(Task inputs begins)

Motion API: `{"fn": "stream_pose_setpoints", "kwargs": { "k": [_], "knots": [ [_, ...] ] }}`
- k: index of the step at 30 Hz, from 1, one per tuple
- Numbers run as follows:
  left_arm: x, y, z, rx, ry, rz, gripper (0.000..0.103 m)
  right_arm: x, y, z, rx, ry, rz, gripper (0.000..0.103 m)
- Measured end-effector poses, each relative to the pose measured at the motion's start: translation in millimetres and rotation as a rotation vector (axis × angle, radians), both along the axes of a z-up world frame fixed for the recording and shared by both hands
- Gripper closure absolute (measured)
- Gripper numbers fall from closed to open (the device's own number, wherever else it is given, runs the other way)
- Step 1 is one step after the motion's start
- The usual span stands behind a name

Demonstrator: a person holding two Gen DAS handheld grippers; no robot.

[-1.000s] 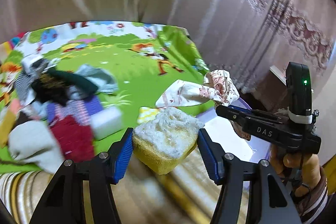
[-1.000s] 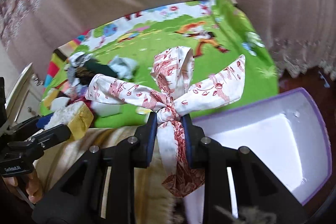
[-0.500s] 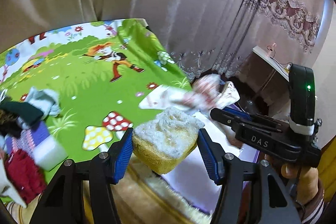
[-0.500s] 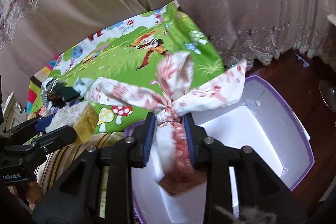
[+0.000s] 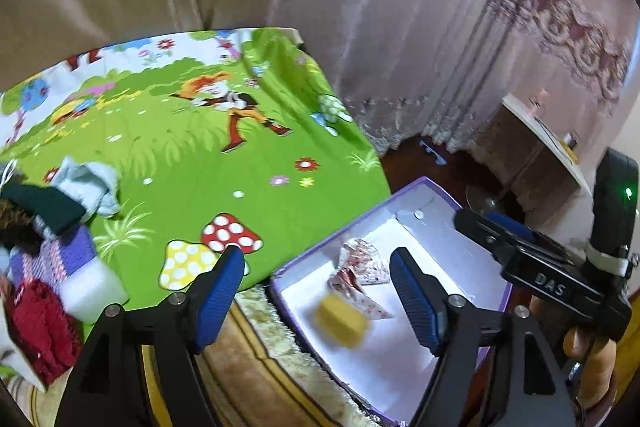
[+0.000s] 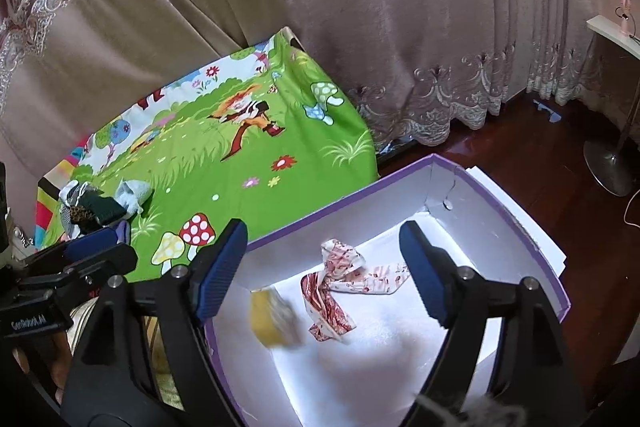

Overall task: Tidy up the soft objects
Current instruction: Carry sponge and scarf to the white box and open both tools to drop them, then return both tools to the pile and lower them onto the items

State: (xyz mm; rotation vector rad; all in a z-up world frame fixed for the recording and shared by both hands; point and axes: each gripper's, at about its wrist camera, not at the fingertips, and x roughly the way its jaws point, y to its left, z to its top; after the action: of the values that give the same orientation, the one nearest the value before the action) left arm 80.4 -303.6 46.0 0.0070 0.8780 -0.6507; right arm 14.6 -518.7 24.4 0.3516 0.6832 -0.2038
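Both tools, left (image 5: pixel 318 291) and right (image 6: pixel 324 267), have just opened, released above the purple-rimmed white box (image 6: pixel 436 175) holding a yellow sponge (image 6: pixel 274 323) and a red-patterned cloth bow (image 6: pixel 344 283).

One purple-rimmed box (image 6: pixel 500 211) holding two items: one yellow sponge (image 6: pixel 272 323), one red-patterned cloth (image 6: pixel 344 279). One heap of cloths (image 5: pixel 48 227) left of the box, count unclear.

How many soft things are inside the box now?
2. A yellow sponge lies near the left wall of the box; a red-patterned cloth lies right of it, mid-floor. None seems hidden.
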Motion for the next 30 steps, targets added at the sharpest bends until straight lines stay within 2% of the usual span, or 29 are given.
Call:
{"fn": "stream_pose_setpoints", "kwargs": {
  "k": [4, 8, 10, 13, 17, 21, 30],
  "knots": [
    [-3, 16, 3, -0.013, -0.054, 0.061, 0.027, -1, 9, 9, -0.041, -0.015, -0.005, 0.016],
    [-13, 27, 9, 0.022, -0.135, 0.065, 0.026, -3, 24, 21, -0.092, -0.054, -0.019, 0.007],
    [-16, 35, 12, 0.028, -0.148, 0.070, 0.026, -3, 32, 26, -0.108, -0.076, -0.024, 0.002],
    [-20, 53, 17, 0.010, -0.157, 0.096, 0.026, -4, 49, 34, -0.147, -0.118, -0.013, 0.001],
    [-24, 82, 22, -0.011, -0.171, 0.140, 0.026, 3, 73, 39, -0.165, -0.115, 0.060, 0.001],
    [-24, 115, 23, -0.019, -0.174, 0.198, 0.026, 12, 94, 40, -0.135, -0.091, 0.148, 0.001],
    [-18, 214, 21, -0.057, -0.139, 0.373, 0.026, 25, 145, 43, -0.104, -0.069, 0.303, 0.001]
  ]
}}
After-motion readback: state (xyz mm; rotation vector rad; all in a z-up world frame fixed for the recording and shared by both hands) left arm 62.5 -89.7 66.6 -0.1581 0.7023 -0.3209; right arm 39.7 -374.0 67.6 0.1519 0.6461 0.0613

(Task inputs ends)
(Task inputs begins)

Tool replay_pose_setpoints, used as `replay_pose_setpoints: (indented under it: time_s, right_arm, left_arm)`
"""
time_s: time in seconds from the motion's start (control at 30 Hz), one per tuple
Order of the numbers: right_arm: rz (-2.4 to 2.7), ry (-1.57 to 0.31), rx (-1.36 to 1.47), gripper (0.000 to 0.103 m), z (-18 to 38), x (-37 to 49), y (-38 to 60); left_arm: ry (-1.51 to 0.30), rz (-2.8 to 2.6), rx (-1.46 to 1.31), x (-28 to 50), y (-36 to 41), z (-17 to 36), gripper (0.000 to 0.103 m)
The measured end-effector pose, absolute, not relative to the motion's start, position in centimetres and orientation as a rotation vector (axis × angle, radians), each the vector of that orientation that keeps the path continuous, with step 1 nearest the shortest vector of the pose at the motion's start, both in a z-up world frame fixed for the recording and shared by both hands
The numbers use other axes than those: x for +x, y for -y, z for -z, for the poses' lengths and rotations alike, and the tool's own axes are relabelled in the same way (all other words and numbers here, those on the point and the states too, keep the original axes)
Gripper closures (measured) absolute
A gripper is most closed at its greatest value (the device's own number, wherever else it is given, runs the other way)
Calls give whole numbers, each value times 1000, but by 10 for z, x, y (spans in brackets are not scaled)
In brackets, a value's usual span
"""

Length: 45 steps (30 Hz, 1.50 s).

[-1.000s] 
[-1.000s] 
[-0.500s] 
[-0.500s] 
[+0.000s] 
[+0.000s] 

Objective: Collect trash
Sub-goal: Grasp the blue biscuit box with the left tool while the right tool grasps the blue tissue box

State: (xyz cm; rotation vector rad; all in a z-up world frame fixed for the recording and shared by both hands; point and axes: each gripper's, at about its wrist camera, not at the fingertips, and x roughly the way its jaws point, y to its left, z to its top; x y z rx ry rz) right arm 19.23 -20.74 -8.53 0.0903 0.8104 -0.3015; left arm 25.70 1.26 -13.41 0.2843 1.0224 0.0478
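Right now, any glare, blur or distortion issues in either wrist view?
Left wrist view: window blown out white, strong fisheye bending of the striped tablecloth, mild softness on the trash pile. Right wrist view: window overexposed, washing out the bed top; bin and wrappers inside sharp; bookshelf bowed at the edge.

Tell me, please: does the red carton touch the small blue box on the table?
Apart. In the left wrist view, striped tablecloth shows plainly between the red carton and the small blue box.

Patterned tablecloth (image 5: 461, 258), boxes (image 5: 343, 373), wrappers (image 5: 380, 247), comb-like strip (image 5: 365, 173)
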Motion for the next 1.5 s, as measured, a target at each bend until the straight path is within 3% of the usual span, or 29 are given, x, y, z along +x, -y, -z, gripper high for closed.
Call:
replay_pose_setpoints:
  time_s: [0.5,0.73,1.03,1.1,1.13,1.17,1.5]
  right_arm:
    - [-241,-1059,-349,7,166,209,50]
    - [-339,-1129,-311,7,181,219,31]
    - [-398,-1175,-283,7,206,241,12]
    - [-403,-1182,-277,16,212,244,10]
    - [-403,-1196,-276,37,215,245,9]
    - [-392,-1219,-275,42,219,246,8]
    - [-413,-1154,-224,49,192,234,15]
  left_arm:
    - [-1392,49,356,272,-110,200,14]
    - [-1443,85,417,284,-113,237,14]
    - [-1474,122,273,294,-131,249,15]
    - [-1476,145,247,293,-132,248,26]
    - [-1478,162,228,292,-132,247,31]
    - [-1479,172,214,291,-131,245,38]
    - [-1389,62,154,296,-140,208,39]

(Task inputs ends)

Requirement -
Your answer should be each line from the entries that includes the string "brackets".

Output for this exercise -
Calls give whole numbers, each value times 1000, but by 10 for z, x, y (spans in brackets are not scaled)
In brackets, a value's usual span

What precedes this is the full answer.